Я полетел в Англию, снял себе квартиру в Кенсингтоне и, не теряя времени, отправился в офис Алана Паркера на Грейт-Мальборо-стрит в районе Сохо. Передо мной предстал мрачный работный дом, будто сошедший со страниц романов Чарльза Диккенса. Огромные окна выходили на замызганный двор, который часто заливал дождь. Паркер оказался бесстрастным человеком, прекрасно соответствующим солнцу, которое редко показывало свой лик в эту суровую зиму профсоюзных забастовок и всеобщего недовольства. Паркер, выросший в условиях британской классовой системы, презирал высшее общество и в то же время жаждал удостоиться его похвалы. На его взгляд, американцы были шумными, вульгарными и чересчур эмоциональными. Я предполагаю, что за время наших кратких бесед у него сразу же выработалась антипатия к моему росту за 180 см, моим длинным волосам, моей широкой улыбке и моему вьетнамскому прошлому. Я полагаю, что в отношениях с людьми в такой эгоцентричной сфере, как киноиндустрия, низкий рост вам только поможет (если только вы не актер). Люди, которые придают значение росту, инстинктивно предполагают, что высокие люди имеют преимущество над ними. Мне также кажется, что я раздражал его еще и тем, что свободно говорил на французском. Это всего лишь мой инстинкт, но я нахожу, что британцы воспринимают французов как «de trop» (чрезмерно) эмоциональных и упиваются своим умением держать чувства под контролем.

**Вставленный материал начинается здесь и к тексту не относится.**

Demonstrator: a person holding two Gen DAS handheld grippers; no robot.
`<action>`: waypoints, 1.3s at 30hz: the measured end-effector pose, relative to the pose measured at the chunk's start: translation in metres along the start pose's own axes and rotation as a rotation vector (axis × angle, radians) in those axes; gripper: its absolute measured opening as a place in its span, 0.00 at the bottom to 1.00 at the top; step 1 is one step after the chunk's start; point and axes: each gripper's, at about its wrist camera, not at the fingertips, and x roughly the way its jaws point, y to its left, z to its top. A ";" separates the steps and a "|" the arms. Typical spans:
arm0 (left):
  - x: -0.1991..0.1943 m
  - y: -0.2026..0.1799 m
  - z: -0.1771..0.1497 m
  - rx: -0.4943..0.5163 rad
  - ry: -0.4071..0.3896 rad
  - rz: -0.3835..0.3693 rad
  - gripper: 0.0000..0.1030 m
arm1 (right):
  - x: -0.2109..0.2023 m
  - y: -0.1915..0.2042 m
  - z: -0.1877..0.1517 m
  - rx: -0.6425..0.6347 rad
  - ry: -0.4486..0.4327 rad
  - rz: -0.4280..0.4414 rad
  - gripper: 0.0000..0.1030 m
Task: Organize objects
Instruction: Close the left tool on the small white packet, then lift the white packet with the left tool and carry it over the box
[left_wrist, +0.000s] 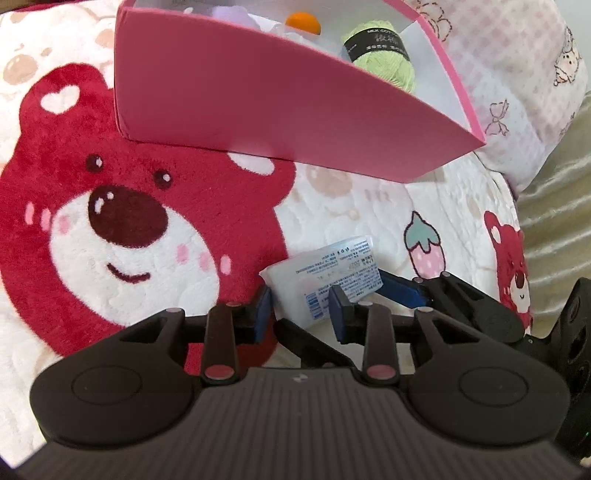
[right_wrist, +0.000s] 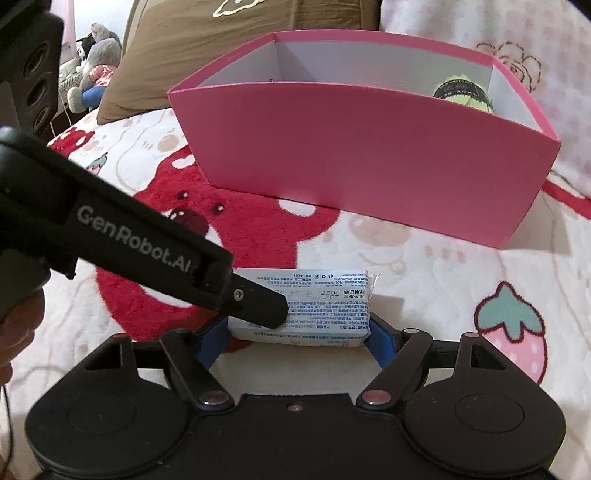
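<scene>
A white tissue pack (left_wrist: 325, 280) with blue print lies just over the bear blanket, in front of an open pink box (left_wrist: 258, 103). My left gripper (left_wrist: 301, 312) pinches the pack's near corner, one blue pad at its edge and one on its face. In the right wrist view its black finger (right_wrist: 258, 302) rests on top of the tissue pack (right_wrist: 303, 306). My right gripper (right_wrist: 295, 341) spans the pack lengthwise, a blue pad against each end. The pink box (right_wrist: 369, 166) holds a green yarn ball (left_wrist: 384, 55), an orange ball (left_wrist: 303, 22) and a purple item.
A fleece blanket (left_wrist: 110, 221) with red bears covers the bed. A brown pillow (right_wrist: 184, 55) lies behind the box, with plush toys (right_wrist: 92, 62) at the far left. A pink checked pillow (left_wrist: 517, 92) lies to the right. A hand (right_wrist: 14, 332) holds the left gripper.
</scene>
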 end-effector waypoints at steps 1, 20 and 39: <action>-0.003 -0.002 0.000 0.000 0.005 -0.001 0.31 | -0.002 0.001 0.001 0.001 0.001 0.002 0.79; -0.073 -0.024 0.015 0.028 -0.036 -0.014 0.38 | -0.065 0.010 0.039 -0.002 -0.076 0.118 0.74; -0.119 -0.063 0.016 0.125 -0.204 0.024 0.37 | -0.111 -0.004 0.054 -0.032 -0.163 0.151 0.56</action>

В любом случае, с самого начала было понятно, что я там исключительно для работы. Я приходил в офис рано утром, потом час на то, чтобы перекусить сэндвичем на Вардур-стрит, а затем снова за пишущей машинкой до 20–21 часа. Иногда я уходил пораньше, чтобы успеть в театр, под пристальным взглядом Паркера, находившегося за стеклянными перегородками своего офиса. Мне причиталось королевское вознаграждение в $30 тысяч ($50 тысяч, если фильм будет снят). Вишенкой на торте были суточные $100 наличными — кругленькая сумма в недорогом Лондоне того времени. Впервые деньги жгли карман, и я спускал их, как умел — на одежду, обеды, театр, вечеринки, ужины с красивыми женщинами тогда, когда у меня было на это время (а время я находил). И, наконец, на любовницу-британку, которой нравился секс.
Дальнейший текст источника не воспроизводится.